Foi pelo efeito tronante que Rui Moreira chamou “o Putin de Paranhos” a Alberto Machado. É uma descrição inexacta; já sigo a carreira do militante do PSD de Paranhos há algum tempo (assim como segui a ascensão do Marco António em Valongo, atraem-me as personagens secundárias) e acho mais adequado roubar a expressão ao Errol Morris e chamar-lhe little gray man . Ou, traduzindo para português de rua: uma ratazana .

Película negra

O que se está a passar no PSD parece uma série de televisão: uma sequência de cenas com guião previsível, personagens balofas, frases espampanantes. A temporada de Rio acaba (laranja puro ), sucede-se a de Rangel (sobre fundo azul) — como nas séries, é sempre a mesma coisa ruminada. Infelizmente, na realidade não há botão para desligar o aparelho. Precisávamos, talvez, de um bocado de película negra. Mas como é que se faz essa montagem?

Biodiversidade

Leio no jornal que doze empresários de grandes grupos mundiais, como a Unilever, a H&M ou o Rabobank, escreveram uma carta aberta onde acusam os governos de «não estarem a fazer o suficiente para preservar a biodiversidade». Terei lido bem? Talvez o jornalista se tenha enganado e o verbo não é «fazer», mas «pagar»: os governos não estão a pagar o suficiente aos empresários para estes preservarem a biodiversidade. Ou isto ou Jonathan Swift voltou do mundo dos mortos, vestiu um moderno e liberal fato de empresário e está a divertir-se, como sempre, à nossa custa.

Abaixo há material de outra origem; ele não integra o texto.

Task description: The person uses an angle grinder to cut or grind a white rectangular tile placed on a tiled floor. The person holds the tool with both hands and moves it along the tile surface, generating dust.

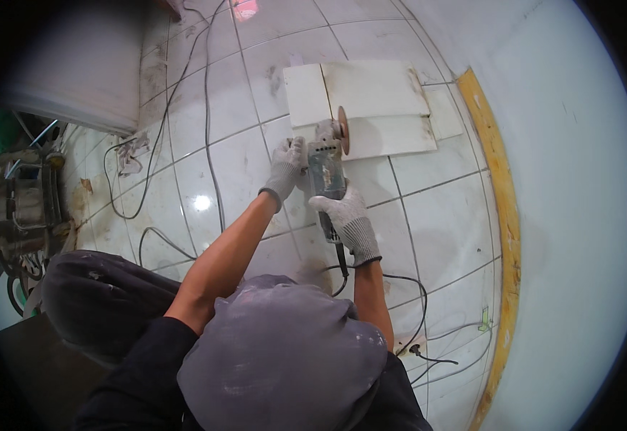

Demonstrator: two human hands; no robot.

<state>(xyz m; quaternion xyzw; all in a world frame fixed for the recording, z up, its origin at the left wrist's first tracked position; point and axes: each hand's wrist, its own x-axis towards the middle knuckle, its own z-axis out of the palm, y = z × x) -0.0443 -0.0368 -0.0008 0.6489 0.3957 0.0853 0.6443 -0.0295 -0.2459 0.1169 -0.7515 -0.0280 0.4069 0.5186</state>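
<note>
An angle grinder (326, 172) with a dark, worn body points away from me, its reddish-brown disc (343, 131) standing on edge at the right of the head. My right hand (349, 219), in a grey knit glove, is wrapped round the rear of the body. Close against the left side of the grinder's head, my gloved left hand (284, 169) is closed; the part it grips is hidden. Beyond the disc lie several cream tile pieces (374, 86) on the floor, partly overlapping. The disc overlaps their near edge in view, and whether it touches them I cannot tell.
A black cord (425, 302) loops from the grinder near my right arm, beside a plug (415, 350). Another cable (209, 136) runs over the white tiled floor (443, 205) at left. A yellow wooden strip (496, 179) edges the right wall. Dirty equipment (19, 201) stands far left.
</note>
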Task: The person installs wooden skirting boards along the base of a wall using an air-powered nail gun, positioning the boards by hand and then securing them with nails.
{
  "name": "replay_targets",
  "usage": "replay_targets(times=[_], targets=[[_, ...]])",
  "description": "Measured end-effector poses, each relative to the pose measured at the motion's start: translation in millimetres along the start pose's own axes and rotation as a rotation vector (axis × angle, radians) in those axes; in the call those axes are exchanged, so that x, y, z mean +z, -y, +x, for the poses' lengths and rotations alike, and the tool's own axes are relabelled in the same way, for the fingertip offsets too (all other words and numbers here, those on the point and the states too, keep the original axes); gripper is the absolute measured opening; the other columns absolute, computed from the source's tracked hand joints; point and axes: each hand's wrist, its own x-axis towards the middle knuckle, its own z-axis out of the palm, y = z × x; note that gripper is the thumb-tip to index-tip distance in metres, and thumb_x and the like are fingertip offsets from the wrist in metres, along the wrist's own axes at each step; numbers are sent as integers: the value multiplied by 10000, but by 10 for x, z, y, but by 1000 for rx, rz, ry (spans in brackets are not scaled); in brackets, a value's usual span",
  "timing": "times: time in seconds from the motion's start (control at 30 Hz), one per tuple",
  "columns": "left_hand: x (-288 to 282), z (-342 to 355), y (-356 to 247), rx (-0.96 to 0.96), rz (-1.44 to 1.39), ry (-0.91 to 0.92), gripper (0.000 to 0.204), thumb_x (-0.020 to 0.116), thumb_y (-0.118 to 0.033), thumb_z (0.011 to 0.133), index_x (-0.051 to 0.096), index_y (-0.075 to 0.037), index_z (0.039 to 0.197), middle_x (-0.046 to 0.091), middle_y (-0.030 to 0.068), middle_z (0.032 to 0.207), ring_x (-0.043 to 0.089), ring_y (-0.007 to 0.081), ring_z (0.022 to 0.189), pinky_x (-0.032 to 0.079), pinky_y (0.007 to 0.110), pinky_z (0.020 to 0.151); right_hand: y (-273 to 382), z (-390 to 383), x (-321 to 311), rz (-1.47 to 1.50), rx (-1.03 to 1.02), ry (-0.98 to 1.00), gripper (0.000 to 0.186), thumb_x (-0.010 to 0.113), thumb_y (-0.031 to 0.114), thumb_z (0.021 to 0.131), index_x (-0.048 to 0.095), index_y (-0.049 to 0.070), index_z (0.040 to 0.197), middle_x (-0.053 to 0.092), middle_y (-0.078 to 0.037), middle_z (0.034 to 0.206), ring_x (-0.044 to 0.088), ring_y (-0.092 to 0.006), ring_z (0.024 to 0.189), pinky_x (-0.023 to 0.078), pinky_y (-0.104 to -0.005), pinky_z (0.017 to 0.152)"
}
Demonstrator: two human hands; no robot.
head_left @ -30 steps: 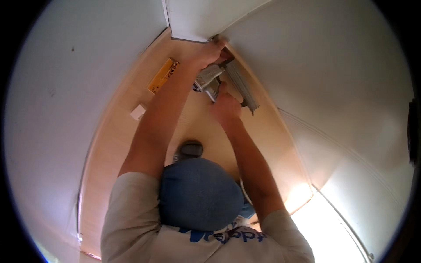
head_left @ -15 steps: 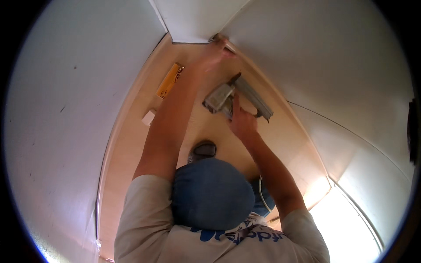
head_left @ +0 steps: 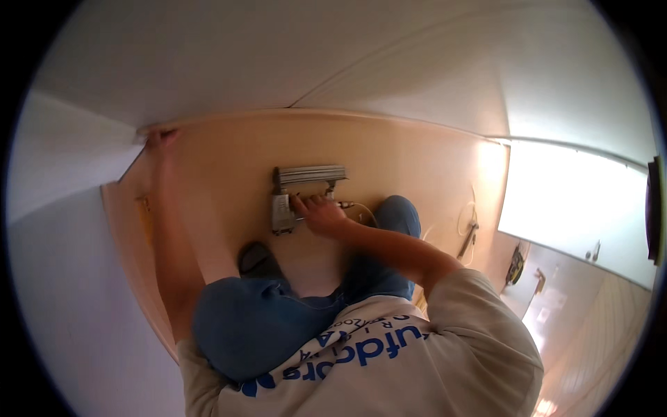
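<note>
Right hand (head_left: pixel 321 212) wrapped tight round the grey nail gun (head_left: pixel 299 198) mid-floor, left hand (head_left: pixel 161 139) flat, fingers spread, against the baseboard (head_left: pixel 229 115) at the wooden floor's (head_left: pixel 417 167) far-left corner; best pressing trim snug and squaring the nose before firing.

White walls (head_left: pixel 389 55) close in around my wooden floor (head_left: pixel 417 160) — a dark shoe (head_left: pixel 257 258) there, a bright doorway (head_left: pixel 570 208) beyond.
</note>
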Motion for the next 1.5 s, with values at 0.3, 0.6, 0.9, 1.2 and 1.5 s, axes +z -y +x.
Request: replay_targets(times=[0.3,0.6,0.9,1.2,1.5], targets=[[1491,-1049,-267,47,493,251,432,598,-406,1051,583,-10,1222,687,101,1126,651,227,1048,498,360,946,-112,-20,293,155,16,-79,756,589,226,911,326,-2,1583,650,-205,1280,634,-352,1179,493,-460,1020],[232,-1003,-312,124,929,-122,275,623,-294,1002,686,-93,1178,715,117,998,695,237,916,552,375,805,81,242,169,209,23,40,754,679,249,873,396,8,1529,615,-195,1353,580,-351,1286,472,-452,1080],[-400,-2699,-838,-17,1563,-382,665,781,-233,846,484,-147,1435,508,145,1434,489,360,1324,461,501,1023,86,159,565,111,44,-122,1008,813,339,740,331,-48,1536,619,-230,1308,588,-394,1241,500,-459,1045],[-407,-2682,-521,-22,1145,-204,590,707,-158,878,518,-116,1435,575,119,1372,508,349,1307,439,519,1078,56,121,516,70,91,-62,1085,854,365,736,284,-53,1559,607,-205,1351,584,-385,1210,486,-458,1043],[-936,-3091,-870,87,1319,-499,530,699,-168,891,550,-99,1396,576,136,1380,530,347,1309,401,495,1108,-31,122,773,9,95,-141,1038,854,353,722,342,-51,1530,604,-227,1359,597,-400,1182,511,-503,995]])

Nervos | Ilusão | Sonhei que fodia contigo

Rua Mártires da Liberdade, Porto. 

Cansaço

Por estes dias, o comentário político nos jornais está dominado por duas palavras: «cansaço» e «desgaste». «O cansaço do governo» e «o desgaste do governo». Alguns comentadores mais impacientes acrescentam ao cansaço e ao desgaste, «uma certa arrogância do governo». E insistem nisto até à náusea, na esperança de que o comentário, mil vezes repetido, se transforme em verdade. O cansaço e o desgaste, no entanto, são obviamente dos comentadores. Falta novidade, falta drama, falta sangue. Os comentadores estão cansados de esperar que o governo se desfaça por dentro e impluda de vez. Como sempre, não lhes ocorre melhor ideia.

(como nas ilhas)

Verão tardio é o verão já fora da estação; atrasado; serôdio (palavra formidável para usar nos debates parlamentares). Mas se seguirmos a tendência deste outubro suave, acho que podemos arrastar a expressão para outro significado: o verão que só vem à tarde, como no filme do Rohmer; uma ocupação meteorológica em part-time (como nas ilhas).

Nesse tempo era sempre uma festa

Só descobri hoje que saiu uma nova tradução d' O Belo Verão (a capa de João da Câmara Leme para a Portugália é mais bonita, mas esta edição resgata o adjectivo). Pode ser mais um sinal do meu crescente alheamento do mundo. Por outro lado, ler Pavese neste verão tardio e sem futuro é um gesto intimamente  pavesiano .
 

Abertura

Um tipo a enterrar uma mala com dinheiro roubado, no meio de uma enorme clareira coberta de neve.  Imagino um filme perfeito, feito a partir de excertos de outros filmes. Esta sequência, de The Criminal , de Joseph Losey, seria o ponto de partida.